Oh yes I have notified eBay.00


----------



## raynipper (Aug 4, 2008)

The address in Chessington is right. Maybe a call to them might open the can of worms.

Ray.


----------



## cabby (May 14, 2005)

Yes the address checks out, but I did wonder if anyone in that area could look and see if there are big yellow transporters in the vicinity and what phone number is advertised locally as apposed to online. I am a very cautious chap, to put it mildly.

cabby

Not to worry have used google earth and there is only rented offices at that address no vehicle transporters could get in the carpark either.


----------



## raynipper (Aug 4, 2008)

Street View gives an Auto Centre and Van hire company. But I haven't checked on Google.

Ray.


----------



## nicholsong (May 26, 2009)

A ot of these business centres offer a mail reception service so these people may not even have an office or anything else there. So checking out the address proves nothing. Even if there were a tel.no. the business centre can identify which number you are calling and they answer with the company's name.

I used to use a business centre near me like that. No, not for scams - just looks more professional than a residential address, so it could be genuine.

If I were at home in London I could pop down to check. I used to deliver in Cox Lane.

Geoff


----------



## Mrplodd (Mar 4, 2008)

If a deal looks too good to be true it nearly always is.

I had some turkey try and buy a MH off me a few years ago, it was exactly what they wanted their previous identical vehicle had caught fire, they had the money ready, could they come and see it??, two days later their care broke down (shame or what??), could I bring it up to them and they would give me a cheque for it etc etc etc. Google street search for the address they gave me was the middle of a dodgy looking industrial estate in Manchester AND they could only meet me in the evening! (yeah right !!)

I have to say they were _fairly_ convincing but not convincing enough by a long way. Clearly they were hoping I was desperate to sell and/or plain stupid . Wrong on both counts. After many more increasingly "suspect" phone calls they got

"You know where the vehicle is, if you are at all interested come and see it, hire a car if you have to. I will ONLY accept an online bank transfer as payment"

I am still waiting for the phone call to say when they are coming to view it after 5 years !! Do you think I should sell it elsewhere??

So in a sentence Cabby " Walk away now, its clearly a scam"

Andy


----------



## cabby (May 14, 2005)

Yes Andy, I do really know that, would not part with any money without checking the vehicle out. But it would be nice to get a bargain,I was hoping that there was a fault with it at that price that I could get fixed at trade cost.Or that it was a class D insurance.

cabby


----------



## AMY 123 (Jun 3, 2015)

i hi there , i tried to buy car too...!!!!! IT IS A SCAMMMMMMM..!!!!!!!!!!!!!!!!!!!!!!!!!!!!!!!!!!!!

they told me FEMALE seller moved to Sweden ...tried to make me pay up front for a car i wasnt allowed to see


i told them i would drive up and give payment and drive car home ...ooohh no , cant do that ..not allowd to see if the car exists!!!!!
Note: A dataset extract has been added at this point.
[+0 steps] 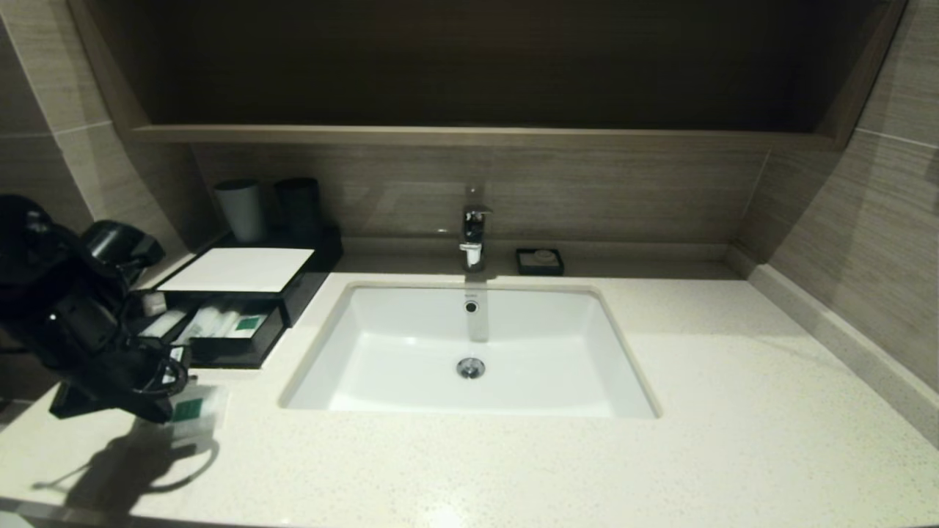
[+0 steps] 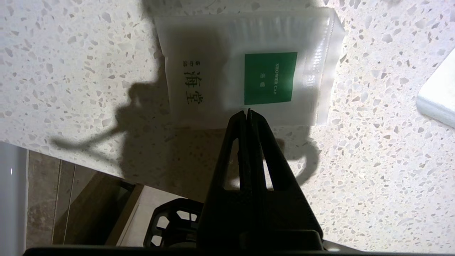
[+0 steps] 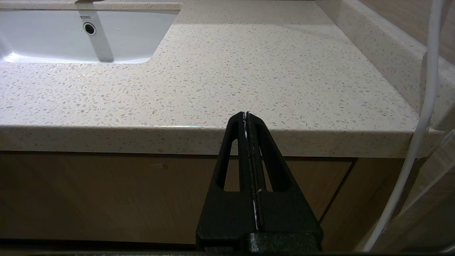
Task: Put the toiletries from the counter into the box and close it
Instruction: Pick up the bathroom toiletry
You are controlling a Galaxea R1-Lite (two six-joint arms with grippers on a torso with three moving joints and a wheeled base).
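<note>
A short flat frosted sachet (image 2: 220, 67) with a green square label lies flat on the speckled counter (image 1: 513, 462); in the head view it lies at the front left (image 1: 204, 405). My left gripper (image 2: 247, 111) is shut and empty, with its tips over the sachet's near edge; it shows at the left of the head view (image 1: 167, 411). The black box (image 1: 308, 282) with a white top panel stands behind it, its front drawer (image 1: 242, 352) pulled open with frosted packets (image 1: 216, 323) inside. My right gripper (image 3: 246, 113) is shut and empty, parked below the counter's front edge.
The white sink (image 1: 469, 352) and faucet (image 1: 473, 235) are in the middle. Two cups (image 1: 238, 209) stand behind the box. A small black soap dish (image 1: 539, 262) is by the back wall. A white corner (image 2: 439, 94) of something lies near the sachet.
</note>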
I also phoned them , it was an abroad number , but meant to be in chessington, guy answered that spoke not good english

i did a vehicle check on car , has had two plate changes .. phoned dvla to see who owned car , was it the jenniffer siggs???they wernt allowed to tell me names ...il see if the police can tell me

it is still being advertised on ebay today !!!...i told ebay about it two days ago .

AMY


----------



## Mrplodd (Mar 4, 2008)

Personally I smell a rodent, but of course I could be wrong. 
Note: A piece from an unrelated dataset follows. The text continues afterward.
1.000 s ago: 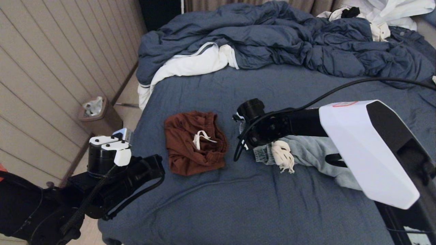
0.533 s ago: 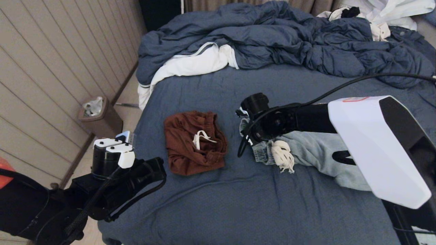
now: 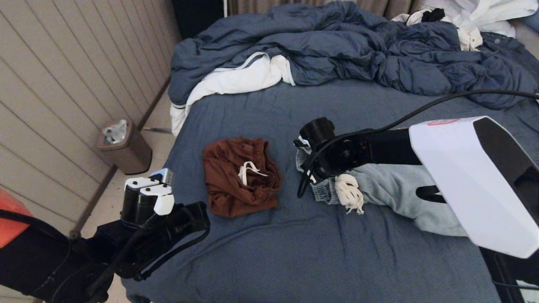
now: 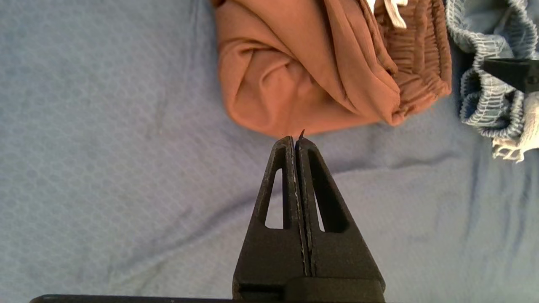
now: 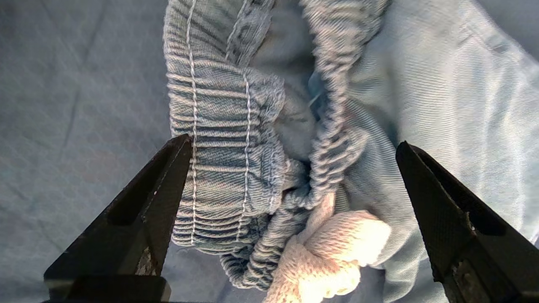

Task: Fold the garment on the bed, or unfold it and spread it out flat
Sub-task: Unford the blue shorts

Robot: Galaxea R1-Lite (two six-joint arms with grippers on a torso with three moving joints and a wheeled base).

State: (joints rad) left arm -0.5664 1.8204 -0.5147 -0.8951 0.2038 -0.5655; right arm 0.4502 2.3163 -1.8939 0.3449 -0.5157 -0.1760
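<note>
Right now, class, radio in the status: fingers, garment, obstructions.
Right gripper open over light-blue shorts waistband. Left gripper shut, near brown shorts. Nothing obstructing.

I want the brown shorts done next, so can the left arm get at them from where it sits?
Probably yes. The left gripper, shut, sits just short of the brown shorts, with only bare bed sheet between. The right gripper is open over the light blue shorts, out of the way.

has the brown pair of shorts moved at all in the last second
No. The brown shorts keep their place on the bed, same gap to the white linen.
</note>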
A bit more research required I think.

Andy


----------



## Tezmcd (Aug 3, 2009)

Well will people learn - if its too good to be true it probably is - if it stinks like a rat it probably is


Having said the above a Nigerian deposed prince is going to deposit $20,000,000 in my bank if I can just send him £1000 to cover his costs - if anyone wants to go halves please PM me for details of where to send your £500


----------



## cabby (May 14, 2005)

Yes we do know that.But I have had bargains when no one likes an insurance class C or D.write off/claim.

cabby


----------



## Emma Thomas (Jun 4, 2015)

Omg!! I'm currently in contact with a guy selling a car that is almost half of what it's worth. What first attracted me was the fact that his ebay location is only 2 miles away from where I live. But after replying to my emails he's telling me that he lives in Sweden and I would need to deal with The Transporter 24/7 ltd company. Who want £7400 deposited into their account and will then deliver the car to me. I have offered to go to them, view and test drive the car but they said they only deliver. I have also just been to the address of the seller and although there was no answer. I spoke to a few neighbours and they have never heard of this guy!! SCAM SCAM SCAM


----------



## raynipper (Aug 4, 2008)

Have you reported it to E-Bay Emma.?

Ray.


----------



## Emma Thomas (Jun 4, 2015)

I spoke to someone from eBay a few days ago when I first was suspicious and they basically said for me not to part with any money unless it was through PayPal. 
In the last 20 mins I've had a phone call from the lady that lives at the address that i visited earlier (I left a note with my phone number on) and she said that she fell for exactly the same scam last year but she transferred the money but luckily she got it back. So they must be using addresses of people who show interest in the ads. I'm just on my way home to inform Ebay. Would it be worth me informing the police too?? I'm so angry at the cheek of these people!!


----------



## cabby (May 14, 2005)

Yes it sounds like the same as me. I have reported to Ebay, but it is still online. yes if you can prove they are using an address fraudulently then call them.
Do not part with any money. But you know that.


cabby


----------



## cabby (May 14, 2005)

It sounds very much like a 2011 White Toyota Rav 4 priced at £7400.I have just spent the last 30 mins trying to assure ebay about it being a scam but they are not interested.
I thought it may be a damaged or insurance write off.


cabby


----------



## boringfrog (Sep 22, 2006)

Would anyone here actually pay for a vehicle before they viewed it?


----------



## cabby (May 14, 2005)

I have bought blind as it were but only from a known dealer who gave a vivid description, but otherwise no I would need to physically see the vehicle before parting with money.
But as I said earlier, some cars are sold cheaper because they are an insurance class C or D. many avoid them.
This is a blatant let me rob you of a large amount of cash please.>>

cabby


----------



## gutted100 (Jul 21, 2015)

*Scam 100% scam*

It is a scam, I have been a victim have reported to Action Fraud please don't hesitate to report


----------